After FSI acquired a stake in Missoni, the label overhauled its entire organisation - © PixelFormula

According to Tamagnini, Missoni’s 2021 revenue is expected to be on par with 2019, and the label’s financial situation is positive. “We managed to transform a hugely difficult situation into a great opportunity. We are half way through a marathon. Besides [expanding in] Asia, we will step up the pace of omni-channel operations and name a new creative director soon,” he said.

The power of French groups

With the pandemic, another element has turned out to be essential in the industry, according to Tamagnini: “company size has become tremendously important. In five years, the market capitalisation of the leading French fashion and luxury groups has grown from €200 billion to €500 billion, while that of Italy’s top five groups rose from €20 billion to a little over €35 billion.”

Tamagnini is pessimistic about the outlook in Italy. “Italians are the world’s best entrepreneurs, but not necessarily the best capitalists. There are still plenty of Italian entrepreneurs whose name is the same as that of their company. Few of them manage to have a vision that goes beyond their own existence.”

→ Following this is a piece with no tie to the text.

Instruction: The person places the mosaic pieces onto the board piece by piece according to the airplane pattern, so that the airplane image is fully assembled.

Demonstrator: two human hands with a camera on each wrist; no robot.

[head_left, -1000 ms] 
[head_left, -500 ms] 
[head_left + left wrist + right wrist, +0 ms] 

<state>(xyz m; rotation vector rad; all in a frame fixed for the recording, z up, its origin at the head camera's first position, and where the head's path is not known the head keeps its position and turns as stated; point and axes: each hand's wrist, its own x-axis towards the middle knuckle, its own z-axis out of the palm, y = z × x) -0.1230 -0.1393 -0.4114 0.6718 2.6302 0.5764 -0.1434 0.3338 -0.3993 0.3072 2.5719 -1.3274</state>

Gritti too underlined that “company size is the topical theme. Size is essential to maintain market share.” She also made a comparison between France and Italy. “Once they become part of French luxury giants, Italian companies take flight, also by exploiting group synergies at the retail level that enable them to benefit from prime locations. The amount of finance that has been injected into labels bought by major groups, while other Italian companies have sorely lacked it, is what has made the difference in terms of growth and company size in the last few years,” concluded Gritti.